Task description: Copy the data that appears below exactly. Drop the pictures.

Exercise data:
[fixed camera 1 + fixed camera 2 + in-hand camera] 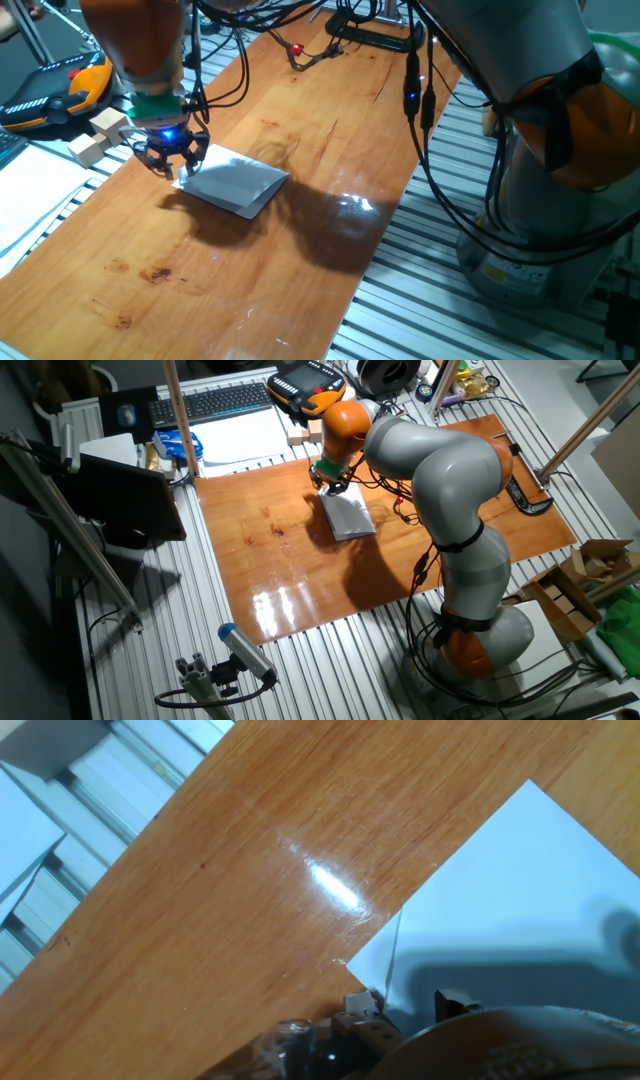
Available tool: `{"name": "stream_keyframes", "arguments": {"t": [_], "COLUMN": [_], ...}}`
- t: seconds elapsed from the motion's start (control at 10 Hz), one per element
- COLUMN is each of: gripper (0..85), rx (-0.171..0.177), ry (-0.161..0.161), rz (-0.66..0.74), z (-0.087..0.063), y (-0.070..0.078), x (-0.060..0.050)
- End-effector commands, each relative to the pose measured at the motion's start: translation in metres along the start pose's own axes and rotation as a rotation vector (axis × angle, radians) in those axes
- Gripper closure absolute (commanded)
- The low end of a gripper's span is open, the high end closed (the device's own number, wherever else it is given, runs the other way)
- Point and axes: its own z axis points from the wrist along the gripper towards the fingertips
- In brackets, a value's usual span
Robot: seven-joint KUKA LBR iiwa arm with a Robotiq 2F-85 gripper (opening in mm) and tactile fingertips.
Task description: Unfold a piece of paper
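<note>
one piece of paper, folded flat on tabletop; pincer at its corner, grip cannot be told; unfolding apparently barely begun.

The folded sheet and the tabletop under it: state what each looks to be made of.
The piece of paper looks like plain white matte paper: thin, folded flat, with a layered edge showing at its corner in the hand view. The table looks like varnished wood: orange-brown grain and dark knots, with glossy light reflections. It could be veneer; the pictures cannot settle that.
</note>
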Motion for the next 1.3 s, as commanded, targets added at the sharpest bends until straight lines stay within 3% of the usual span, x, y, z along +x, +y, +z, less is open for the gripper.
{"name": "stream_keyframes", "arguments": {"t": [0.0, 0.5, 0.9, 1.2], "gripper": [45.3, 45.7, 45.7, 49.7], "rx": [-0.002, 0.017, 0.033, 0.028], "ry": [-0.005, -0.026, -0.015, -0.001], "rz": [0.006, 0.035, 0.038, 0.055], "z": [0.001, 0.01, 0.009, 0.011], "y": [0.0, 0.0, -0.002, -0.002], "x": [0.0, -0.006, -0.015, -0.015]}}
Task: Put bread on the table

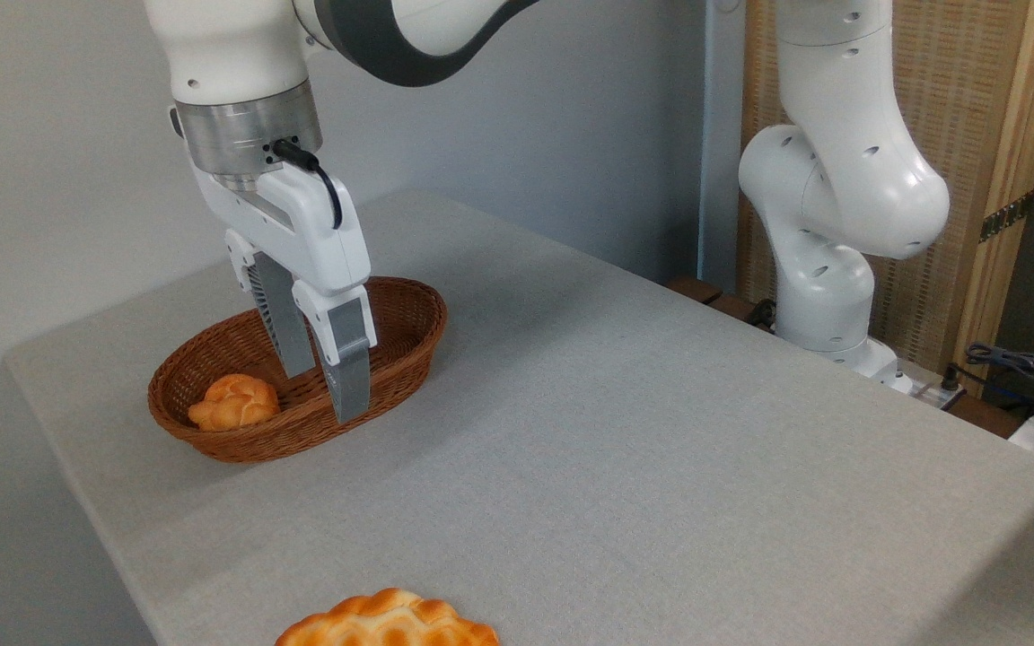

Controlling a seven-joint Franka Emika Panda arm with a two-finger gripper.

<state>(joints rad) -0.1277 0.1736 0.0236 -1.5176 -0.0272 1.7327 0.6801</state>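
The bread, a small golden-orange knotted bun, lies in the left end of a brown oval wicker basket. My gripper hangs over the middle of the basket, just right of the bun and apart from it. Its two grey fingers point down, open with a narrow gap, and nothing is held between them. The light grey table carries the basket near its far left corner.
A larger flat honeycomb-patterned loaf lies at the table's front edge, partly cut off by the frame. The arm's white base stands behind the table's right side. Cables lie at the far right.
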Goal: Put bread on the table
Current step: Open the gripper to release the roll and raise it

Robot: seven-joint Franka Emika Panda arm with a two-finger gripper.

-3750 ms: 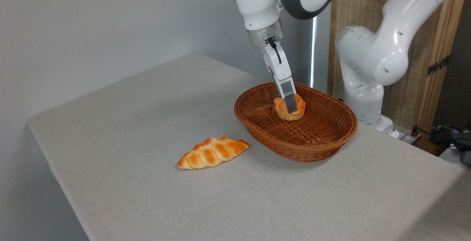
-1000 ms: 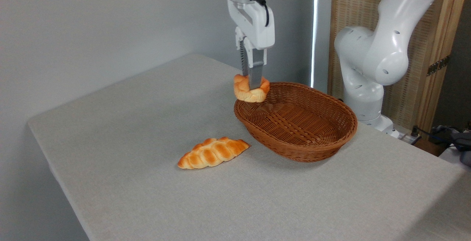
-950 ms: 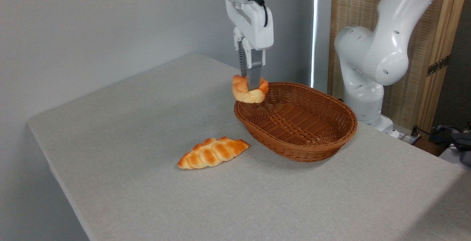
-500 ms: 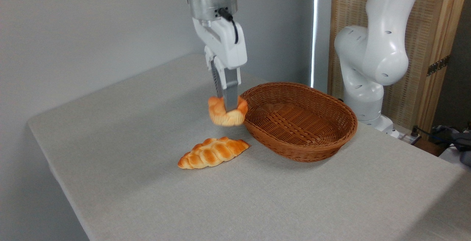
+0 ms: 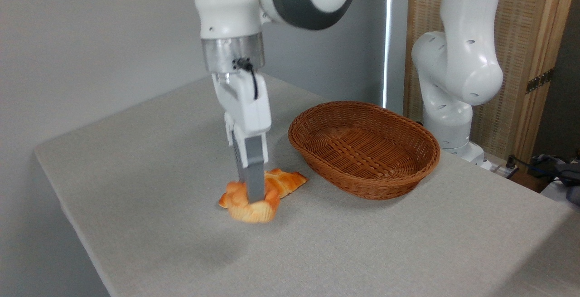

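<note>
Bread, knotted top upward, hangs pinched between closed jaws above table.

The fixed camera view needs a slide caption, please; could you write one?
Gripper carries the bread past the empty basket.

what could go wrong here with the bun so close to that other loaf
The gripper holds the bread right in front of the braided loaf, hiding most of it. Lowered here, the bun could land on the loaf or nudge it rather than settle flat on the table.
</note>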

Problem solution:
[fixed camera 1 + fixed camera 2 + in-hand camera] 
Available tool: `{"name": "stream_keyframes", "arguments": {"t": [_], "COLUMN": [_], ...}}`
- t: seconds elapsed from the motion's start (control at 10 Hz), one per element
- COLUMN is each of: gripper (0..85), rx (-0.171..0.177), ry (-0.161..0.161), rz (-0.66..0.74), z (-0.087..0.063), y (-0.070..0.078), x (-0.060..0.050)
- End-effector commands, each relative to the pose measured at the motion's start: translation in metres along the start pose's own axes and rotation as a rotation vector (axis × angle, radians) in those axes
- Gripper closure absolute (commanded)
- The low end of a gripper's span is open, the high end closed (the device's own number, wherever else it is given, runs the other way)
- Point and axes: its own z axis points from the wrist along the gripper towards the fingertips
- In brackets, a value's usual span
Robot: seven-joint KUKA LBR iiwa arm with a Robotiq 2F-85 gripper (opening in mm) and tactile fingertips.
Task description: Unfold a piece of paper
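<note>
one piece of paper, folded flat on tabletop; pincer at its corner, grip cannot be told; unfolding apparently barely begun.

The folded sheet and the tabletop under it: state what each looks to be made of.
The piece of paper looks like plain white matte paper: thin, folded flat, with a layered edge showing at its corner in the hand view. The table looks like varnished wood: orange-brown grain and dark knots, with glossy light reflections. It could be veneer; the pictures cannot settle that.
</note>
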Motion for the next 1.3 s, as commanded, targets added at the sharpest bends until straight lines stay within 3% of the usual span, x, y, z along +x, +y, +z, less is open for the gripper.
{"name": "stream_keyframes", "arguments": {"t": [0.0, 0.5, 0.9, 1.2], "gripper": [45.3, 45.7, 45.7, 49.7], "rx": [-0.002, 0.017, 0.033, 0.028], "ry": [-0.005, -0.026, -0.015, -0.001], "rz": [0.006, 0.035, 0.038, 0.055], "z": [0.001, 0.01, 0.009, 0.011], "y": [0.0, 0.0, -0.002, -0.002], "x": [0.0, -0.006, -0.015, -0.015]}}
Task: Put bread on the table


Controlling a seven-joint Franka Emika Panda arm with a two-finger gripper.

<state>(joints rad) -0.1277 0.1736 0.0236 -1.5176 -0.0272 1.7327 0.6801</state>
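The bread, a small golden-orange knotted bun, lies in the left end of a brown oval wicker basket. My gripper hangs over the middle of the basket, just right of the bun and apart from it. Its two grey fingers point down, open with a narrow gap, and nothing is held between them. The light grey table carries the basket near its far left corner.
A larger flat honeycomb-patterned loaf lies at the table's front edge, partly cut off by the frame. The arm's white base stands behind the table's right side. Cables lie at the far right.
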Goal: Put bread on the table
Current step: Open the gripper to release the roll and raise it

Robot: seven-joint Franka Emika Panda arm with a two-finger gripper.

-3750 ms: 
-1000 ms: 
-950 ms: 
-500 ms: 
+0 ms: 

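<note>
Bread, knotted top upward, hangs pinched between closed jaws above table.

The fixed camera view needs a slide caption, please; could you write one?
Gripper carries the bread past the empty basket.

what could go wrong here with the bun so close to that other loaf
The gripper holds the bread right in front of the braided loaf, hiding most of it. Lowered here, the bun could land on the loaf or nudge it rather than settle flat on the table.
</note>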

No other output was requested.